Il Fondo Monetario Internazionale suggerisce di tassare di più i ricchi, Joe Biden sta approntando misure tese a tassare maggiormente le grandi ricchezze per rilanciare la ripartenza post Covid, nel nostro Paese solo pronunciare la parola patrimoniale o chiedere uno sforzo anche ai super ricchi viene considerato una bestemmia, qualcosa di impronunciabile.
Il segretario del Pd, Enrico Letta, ha abbozzato una proposta, in verità alquanto timida, ma in ogni caso sensata, di aumento della tassazione sulle successioni che abbiano un valore superiore ai cinque milioni di euro ed è subito partita la solita canea contro “la sinistra delle tasse”; lo stesso Presidente Draghi ha stroncato la possibilità di discuterne perché sarebbe tempo “di dare e non di prendere”.
Tutto questo in un Paese che ha la più bassa tassazione sulle successioni di tutta Europa tanto da essere definito su questo versante un vero e proprio “paradiso fiscale”.
Mesi fa Pier Luigi Bersani proponeva un’una tantum sui grandi patrimoni per contribuire a far fronte all’emergenza nella quale si è immersi a causa della pandemia, inascoltato naturalmente perché restiamo il Paese dove per i poveri, come cantava Dario Fo vale sempre la stessa regola: “E sempre allegri bisogna stare che il nostro piangere fa male al re, fa male al ricco e al cardinale, diventan tristi se noi piangiam”.
Naturalmente non se ne può neppure parlare di applicare quella progressività della tassazione che è sancita dalla nostra Costituzione, quel contribuire ognuno secondo le proprie possibilità: guai a tentare di riequilibrare l’asse dell’imposizione fiscale, che poi appunto i ricchi “diventan tristi”.
L’Italia è il Paese europeo dove la tassazione è la più sbilanciata e colpisce quasi esclusivamente il lavoro dipendente che con il suo gettito rappresenta, insieme alle pensioni, l’82% della raccolta Irpef.
Neanche l’idea di chiedere un sacrificio piccolo, in via eccezionale, riesce a fare breccia; eppure i lavoratori dipendenti, i piccoli imprenditori, i commercianti, le piccole partite IVA la loro una tantum che dura da oltre un anno l’hanno dovuta pagare con la cassa integrazione, con le chiusure forzate, con l’impossibilità di lavorare.
La cassa integrazione Covid erogata dall’Inps arriva a un massimo di 7,02 euro lordi all’ora per i lavoratori con retribuzione più alta, ma nella maggioranza dei casi non arriva ai 6,00 euro lordi con un massimale mensile erogabile, sempre lordo, di 998,18 euro mensili.

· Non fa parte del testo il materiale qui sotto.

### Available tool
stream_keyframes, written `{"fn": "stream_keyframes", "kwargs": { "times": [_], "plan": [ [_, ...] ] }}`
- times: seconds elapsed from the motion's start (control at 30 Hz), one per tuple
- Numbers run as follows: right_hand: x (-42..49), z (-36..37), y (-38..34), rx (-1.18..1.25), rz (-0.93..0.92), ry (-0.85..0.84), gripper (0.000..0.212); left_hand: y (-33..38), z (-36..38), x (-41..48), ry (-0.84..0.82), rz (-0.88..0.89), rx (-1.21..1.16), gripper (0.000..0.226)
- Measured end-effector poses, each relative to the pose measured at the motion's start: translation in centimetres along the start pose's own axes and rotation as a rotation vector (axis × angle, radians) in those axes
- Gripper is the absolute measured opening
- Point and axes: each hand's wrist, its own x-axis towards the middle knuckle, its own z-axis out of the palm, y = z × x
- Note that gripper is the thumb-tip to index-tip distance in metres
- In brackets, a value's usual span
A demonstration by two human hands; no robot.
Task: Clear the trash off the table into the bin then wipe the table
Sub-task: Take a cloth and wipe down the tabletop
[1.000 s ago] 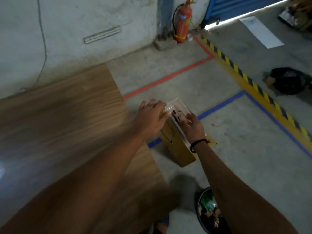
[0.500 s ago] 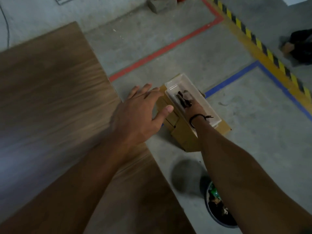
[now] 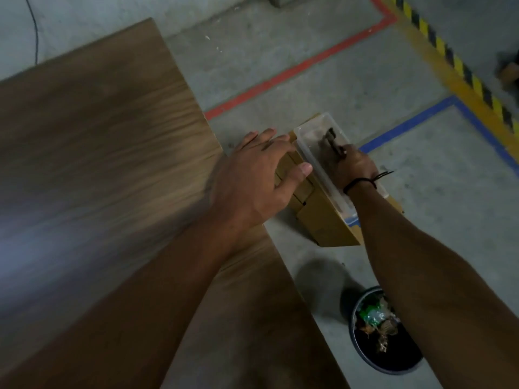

Il che vuol dire per una grande platea di dipendenti prendere non più del 50/60% dello stipendio netto, tenendo conto che l’importo erogato dall’Inps comprende e incorpora anche le mensilità aggiuntive (13a e eventuale 14a).
Le argomentazioni contrarie a qualsiasi intervento sulla redistribuzione del carico fiscale sono sempre le solite: che non si può e non si devono aumentare le tasse!
Altra argomentazione del momento è che siccome si deve andare verso una riforma globale del fisco non si possono e non si devono licenziare norme che riguardano solo una parte della tassazione globale, e intanto i ricchi continuano ad arricchirsi indisturbati e quello che resta del ceto medio e gli strati che stanno ancora più sotto continuano a pagare e a impoverirsi sempre di più.
Che si debba mano all’insieme del sistema impositivo è fuori di dubbio e anche Articolo Uno ha una sua proposta da mettere in discussione e da più parti si sta lavorando in questo senso. Che non si possano chiedere piccoli sacrifici a chi può disporre di grandi ricchezze è assolutamente inaccettabile e su questo terreno occorre insistere e lavorare perché non è pensabile che a pagare siano sempre gli stessi anche perché questo renderebbe oltremodo ardua la ripresa del Paese.
È evidente che non solo contro il Covid è necessaria la vaccinazione.